Friday 25 October 2013

Now Open - Every Little Helps?

Consett Tesco is now open for business, it is by far the biggest supermarket in Consett, and is very similar to any other big Tesco anywhere else in the UK. One interesting technology development is the scan as you shop facility. You take a scanner round the store and scan the bar codes as you add items to your trolley. The scanner has a screen so you can keep track of how much you have spent as you shop. This won't make Tesco as cheap as Barry's bargains on middle street but at least you won't get a nasty shock at the till.

There are many reasons why people would object to having a large Tesco built on the edge of their town. It may adversely affect small businesses in the town. There is already a medium sized Tesco less than a mile from Consett at Delves Lane: This will be closed so there is some balance there. People from outside Consett may come to Consett to shop, and it may attract further development as happened in Team Valley and more recently Kingston Park, two places where people from Consett go, but probably wouldn't have been to if it wasn't for the large retail parks there. Many people commute from the the Derwent Valley to the Newcastle area and will use the superstores there. The Consett commuter is more likely to shop closer to home as a result of this development.

Tesco have been implicated in the Workfare scandal; they have been accused of taking people on jobseekers allowance to stack shelves instead of paying a wage for this. Large supermarkets pay many workers low wages which require them to remain on benefits. By employing a workforce that is subsidised by taxpayers, supermarkets are effectively making profits for shareholders because the state allows them to avoid paying a living wage. The living wage argument is compelling but I feel that debating this would not be appropriate at a time when over 1 million young people are out of work. It is an argument for another day.

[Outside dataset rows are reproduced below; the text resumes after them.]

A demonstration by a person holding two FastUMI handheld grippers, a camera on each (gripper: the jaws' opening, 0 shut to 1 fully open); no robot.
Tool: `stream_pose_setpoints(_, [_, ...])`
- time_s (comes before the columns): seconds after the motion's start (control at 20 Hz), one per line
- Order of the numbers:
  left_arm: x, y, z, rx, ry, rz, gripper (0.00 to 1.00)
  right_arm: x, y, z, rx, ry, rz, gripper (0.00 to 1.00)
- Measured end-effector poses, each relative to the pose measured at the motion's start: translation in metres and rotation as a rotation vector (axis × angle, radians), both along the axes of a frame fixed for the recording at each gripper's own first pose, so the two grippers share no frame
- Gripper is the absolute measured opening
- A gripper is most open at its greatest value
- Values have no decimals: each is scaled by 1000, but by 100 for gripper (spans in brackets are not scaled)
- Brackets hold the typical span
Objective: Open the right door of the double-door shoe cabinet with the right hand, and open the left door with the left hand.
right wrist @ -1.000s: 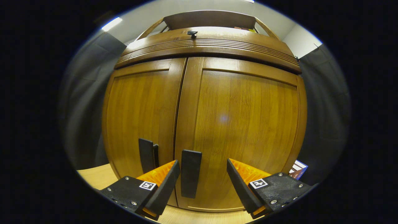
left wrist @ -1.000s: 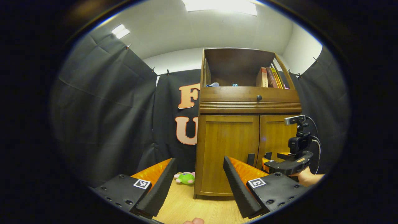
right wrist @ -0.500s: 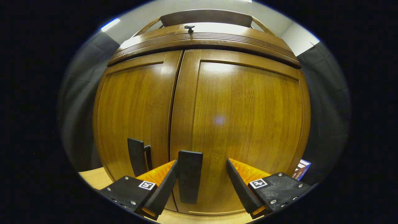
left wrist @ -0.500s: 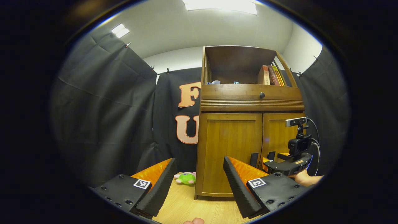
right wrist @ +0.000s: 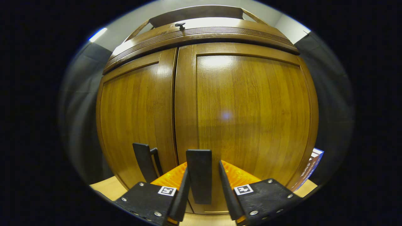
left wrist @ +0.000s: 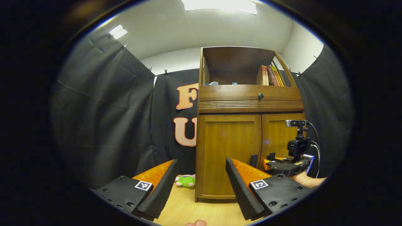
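Your right gripper [right wrist: 202, 196] has its 2 fingers brought in around the right door handle [right wrist: 198, 175], the dark upright bar low on the right door [right wrist: 251, 119] of the shoe cabinet [left wrist: 248, 106]. They sit so near the bar that I would call it pinched, though the fisheye leaves me unsure whether both pads truly press on it. Holding it low and square-on makes sense: the handle stands by the centre seam, far from the hinge, so a pull there should swing the door with little effort. Both doors look flush, so nothing has opened yet.

Your left gripper [left wrist: 199, 185] hangs well back from the cabinet with its fingers spread wide and nothing between them, aimed roughly at the left door [left wrist: 229, 153]. The left door handle [right wrist: 143, 161] stands untouched just beside the seam. From that view you can see your right gripper [left wrist: 284, 164] and hand [left wrist: 306, 180] at the cabinet front. A green plush toy [left wrist: 186, 181] lies on the floor by the cabinet's left corner.

Compared with 1 second ago, the right fingers were wide apart with the handle loose between them, and they have closed in. The left gripper has barely shifted.
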State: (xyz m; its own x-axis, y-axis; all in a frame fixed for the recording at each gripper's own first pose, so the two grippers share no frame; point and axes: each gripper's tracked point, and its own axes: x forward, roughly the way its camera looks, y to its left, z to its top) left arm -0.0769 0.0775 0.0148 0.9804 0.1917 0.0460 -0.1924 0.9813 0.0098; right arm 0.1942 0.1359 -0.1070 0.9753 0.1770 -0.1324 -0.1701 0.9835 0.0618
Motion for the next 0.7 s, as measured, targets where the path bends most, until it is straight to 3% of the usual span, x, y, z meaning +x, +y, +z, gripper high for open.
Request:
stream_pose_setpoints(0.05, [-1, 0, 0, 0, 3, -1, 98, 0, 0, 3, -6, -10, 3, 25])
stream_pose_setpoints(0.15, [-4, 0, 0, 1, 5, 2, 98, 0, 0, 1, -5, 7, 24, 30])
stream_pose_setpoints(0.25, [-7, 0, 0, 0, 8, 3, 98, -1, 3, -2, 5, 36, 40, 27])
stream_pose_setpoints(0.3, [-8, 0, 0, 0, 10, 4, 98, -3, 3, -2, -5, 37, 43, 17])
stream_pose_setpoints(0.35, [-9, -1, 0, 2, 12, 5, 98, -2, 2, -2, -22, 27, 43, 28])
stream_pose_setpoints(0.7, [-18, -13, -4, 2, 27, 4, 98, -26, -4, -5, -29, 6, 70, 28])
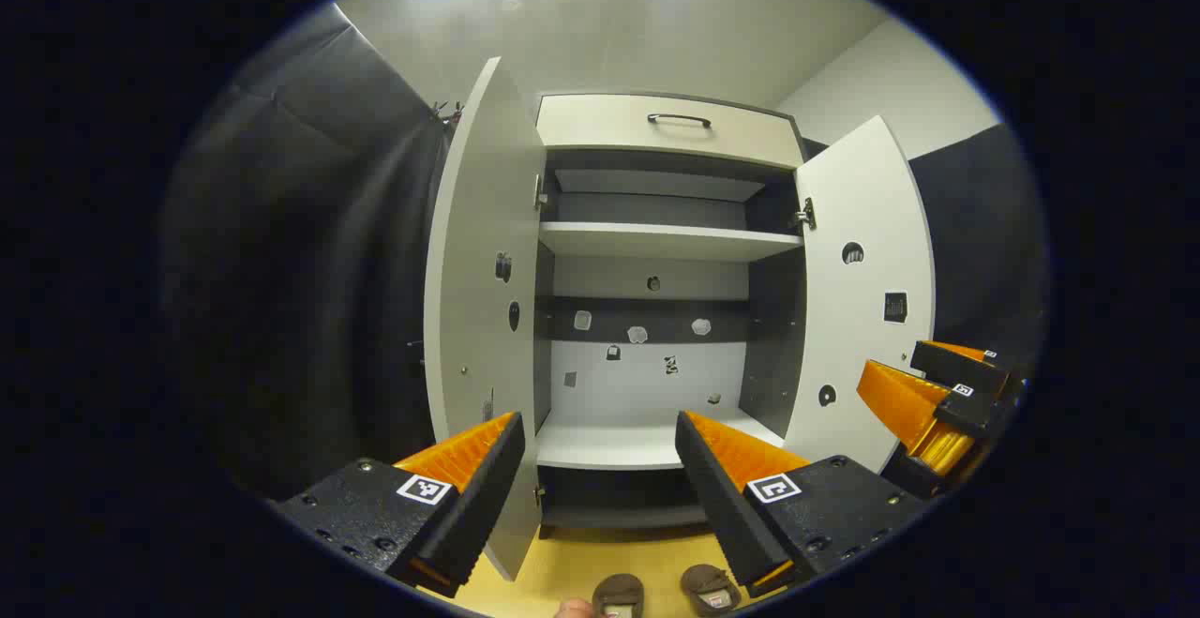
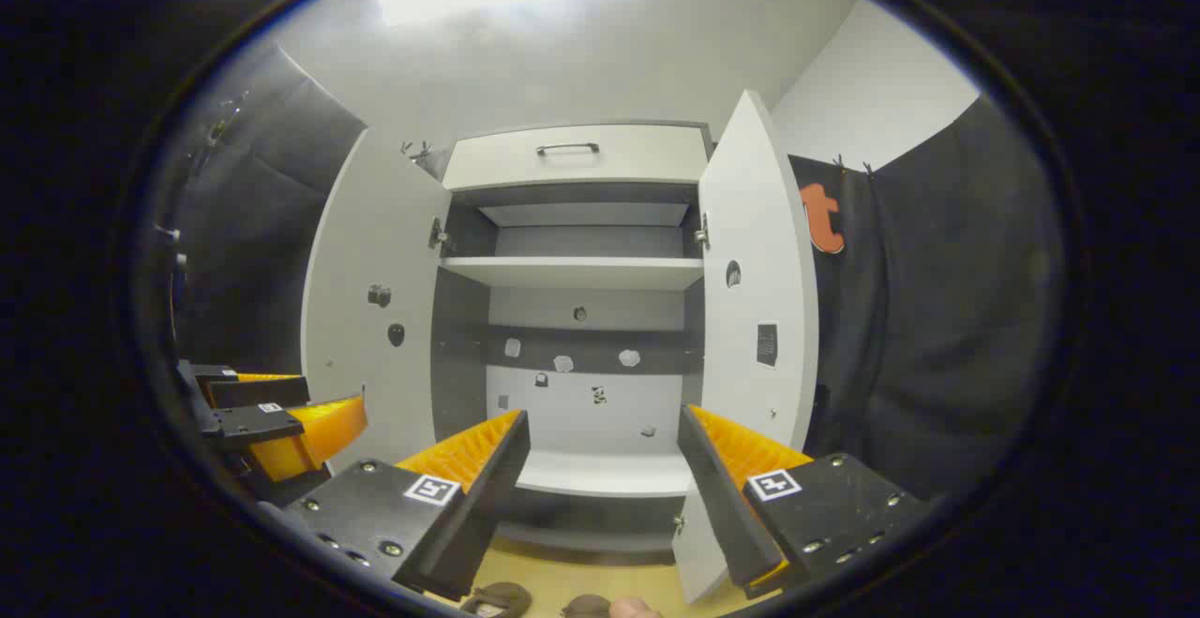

Tesco always seem to attract controversy: Their charity work attracted criticism when work support for cancer research was reduced and they sponsored the gay pride festival shortly after. They are criticised by farmers for driving down the prices of British produce. They have been castigated by a Celebrity chef for chicken welfare standards, and most recently they are the first retailer to postpone retirement until 67. I hope all retailers gradually adopt more ethical practices both in the way they source their food and in the way they treat their workers.

There are positives to the development: After a long wait, almost a lifetime in my case, something is happening on the steelworks site. What is in symbol of the humiliation of unemployment will bring employment, around 250 jobs. Morrisons is also expanding, Argos is looking at the old Morrisons site and there is talk of B&Q being interested. Tesco will contribute £400 000 towards town centre regeneration1 which may do little to appease local traders but is some compensation.

Retail may seem an unlikely development at a time when people do not have a lot to spend but there must be demand: There are plans for 3000 new homes in the area; population is increasing; it is time for Consett to look to the future. Added to the school and sports centre on the old Civic Centre site, we are looking at developments worth in the region of £100 Million2 being built in Consett in the next few years and although a state of the art school, a Tesco Extra and other retail outlets are not going to solve the problems of unemployment and lack of opportunity, every little helps.

2. A conservative estimate

1 comment:

Anonymous said...

And Morris Muter, managing director of Project Genesis, said: “Tesco did pull out in March, but they are now reconsidering. We have been told they will come to a decision on June 19. We will be bitterly disappointed if they do withdraw.